• _Your goal_:
Could you copy exactly the lines below from the one with "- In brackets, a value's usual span" to the one with "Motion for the", inclusive, leaving out any pictures?

:: Supplied material

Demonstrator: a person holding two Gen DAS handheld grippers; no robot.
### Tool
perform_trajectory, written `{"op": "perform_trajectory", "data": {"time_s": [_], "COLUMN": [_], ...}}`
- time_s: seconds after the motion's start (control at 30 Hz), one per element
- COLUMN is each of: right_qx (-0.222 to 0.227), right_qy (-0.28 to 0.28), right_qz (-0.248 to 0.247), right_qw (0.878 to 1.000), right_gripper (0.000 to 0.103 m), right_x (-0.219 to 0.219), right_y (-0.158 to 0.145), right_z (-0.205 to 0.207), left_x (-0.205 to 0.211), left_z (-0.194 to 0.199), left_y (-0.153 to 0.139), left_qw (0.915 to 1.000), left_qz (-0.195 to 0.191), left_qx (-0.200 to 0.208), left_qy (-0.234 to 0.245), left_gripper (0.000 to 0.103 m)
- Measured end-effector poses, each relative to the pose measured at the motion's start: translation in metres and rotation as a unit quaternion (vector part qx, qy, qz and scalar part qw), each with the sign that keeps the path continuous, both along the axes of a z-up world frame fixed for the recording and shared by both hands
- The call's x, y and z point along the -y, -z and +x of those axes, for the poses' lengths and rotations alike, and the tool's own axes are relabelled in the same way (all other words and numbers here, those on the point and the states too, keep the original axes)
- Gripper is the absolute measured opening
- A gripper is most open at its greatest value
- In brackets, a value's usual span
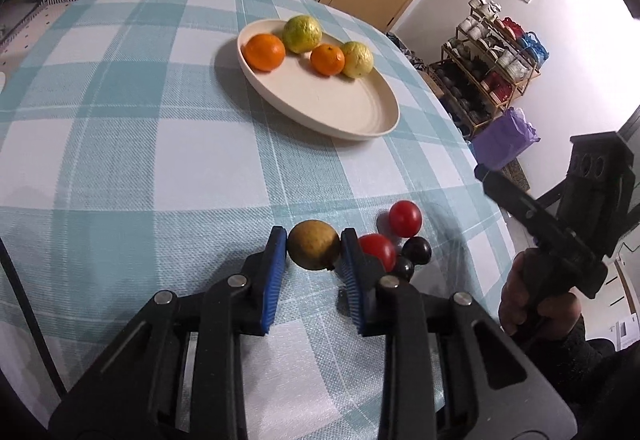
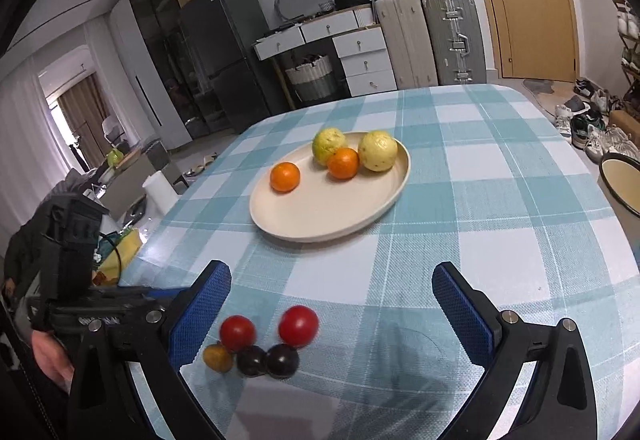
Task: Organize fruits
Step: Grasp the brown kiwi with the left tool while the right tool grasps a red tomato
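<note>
While four citrus fruits are sitting on the plate (image 1: 360,119), the left gripper (image 1: 313,240) is clenching a brownish fruit (image 1: 314,244) at six o'clock, right gripper (image 2: 331,294) gaping, tomatoes (image 2: 298,326) waiting.

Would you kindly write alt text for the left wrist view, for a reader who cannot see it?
The left gripper is shut on a small brownish-yellow fruit on a teal checked tablecloth. Right of it lie two cherry tomatoes and two dark round fruits. Beyond, a cream plate holds two oranges and two yellow-green citrus fruits.

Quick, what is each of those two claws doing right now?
Left gripper: closed on the small yellow-brown fruit.
Right gripper: open, holding nothing.
</note>
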State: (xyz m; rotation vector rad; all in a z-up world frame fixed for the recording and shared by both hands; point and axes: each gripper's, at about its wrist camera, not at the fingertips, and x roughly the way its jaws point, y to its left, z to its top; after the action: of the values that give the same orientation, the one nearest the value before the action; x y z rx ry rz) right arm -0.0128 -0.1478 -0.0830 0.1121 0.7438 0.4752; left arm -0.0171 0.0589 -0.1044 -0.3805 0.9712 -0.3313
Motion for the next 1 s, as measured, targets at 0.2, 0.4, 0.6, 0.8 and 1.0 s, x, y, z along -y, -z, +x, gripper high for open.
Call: {"op": "perform_trajectory", "data": {"time_s": [0.2, 0.4, 0.6, 0.8, 1.0], "right_qx": [-0.017, -0.058, -0.081, -0.09, -0.103], "right_qy": [-0.017, -0.03, -0.04, -0.051, -0.059], "right_qz": [0.0, 0.011, -0.003, -0.022, -0.033], "right_qw": [1.0, 0.998, 0.996, 0.994, 0.992], "right_gripper": [0.103, 0.102, 0.083, 0.055, 0.035], "right_x": [-0.008, -0.015, -0.024, -0.035, -0.041], "right_y": [0.009, 0.027, 0.037, 0.042, 0.049], "right_z": [-0.001, 0.004, 0.008, 0.01, 0.013], "left_x": [-0.008, -0.011, -0.016, -0.02, -0.022], "left_z": [-0.004, -0.004, -0.005, -0.004, 0.0], "left_y": [-0.006, -0.007, -0.008, -0.014, -0.017], "left_qw": [0.9999, 0.9999, 0.9999, 0.9997, 0.9996], "left_qz": [0.001, -0.001, -0.005, -0.011, -0.014], "left_qx": [0.006, 0.006, 0.009, 0.016, 0.018], "left_qy": [-0.009, -0.01, -0.013, -0.016, -0.018], "left_gripper": [0.025, 0.025, 0.025, 0.025, 0.025]}}
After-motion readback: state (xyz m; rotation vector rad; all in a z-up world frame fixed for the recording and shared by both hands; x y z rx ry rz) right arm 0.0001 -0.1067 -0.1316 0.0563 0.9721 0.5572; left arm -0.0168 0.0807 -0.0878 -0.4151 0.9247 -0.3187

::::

• _Answer box_:
- In brackets, a value's usual span
Task: Organize fruits
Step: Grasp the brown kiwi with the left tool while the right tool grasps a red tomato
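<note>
While four citrus fruits are sitting on the plate (image 1: 360,119), the left gripper (image 1: 313,240) is clenching a brownish fruit (image 1: 314,244) at six o'clock, right gripper (image 2: 331,294) gaping, tomatoes (image 2: 298,326) waiting.

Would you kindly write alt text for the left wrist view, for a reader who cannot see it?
The left gripper is shut on a small brownish-yellow fruit on a teal checked tablecloth. Right of it lie two cherry tomatoes and two dark round fruits. Beyond, a cream plate holds two oranges and two yellow-green citrus fruits.

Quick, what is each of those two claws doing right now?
Left gripper: closed on the small yellow-brown fruit.
Right gripper: open, holding nothing.
</note>
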State: (xyz m; rotation vector rad; all in a z-up world frame fixed for the recording and shared by both hands; point and axes: each gripper's, at about its wrist camera, not at the fingertips, and x roughly the way its jaws point, y to its left, z to its top; after the action: of the values that give the same orientation, the one nearest the value before the action; x y z rx ry rz) right arm -0.0128 -0.1478 -0.0830 0.1121 0.7438 0.4752; left arm -0.0171 0.0589 -0.1044 -0.3805 0.9712 -0.3313
Motion for the next 1 s, as measured, targets at 0.2, 0.4, 0.6, 0.8 and 1.0 s, x, y, z along -y, -z, +x, gripper high for open.

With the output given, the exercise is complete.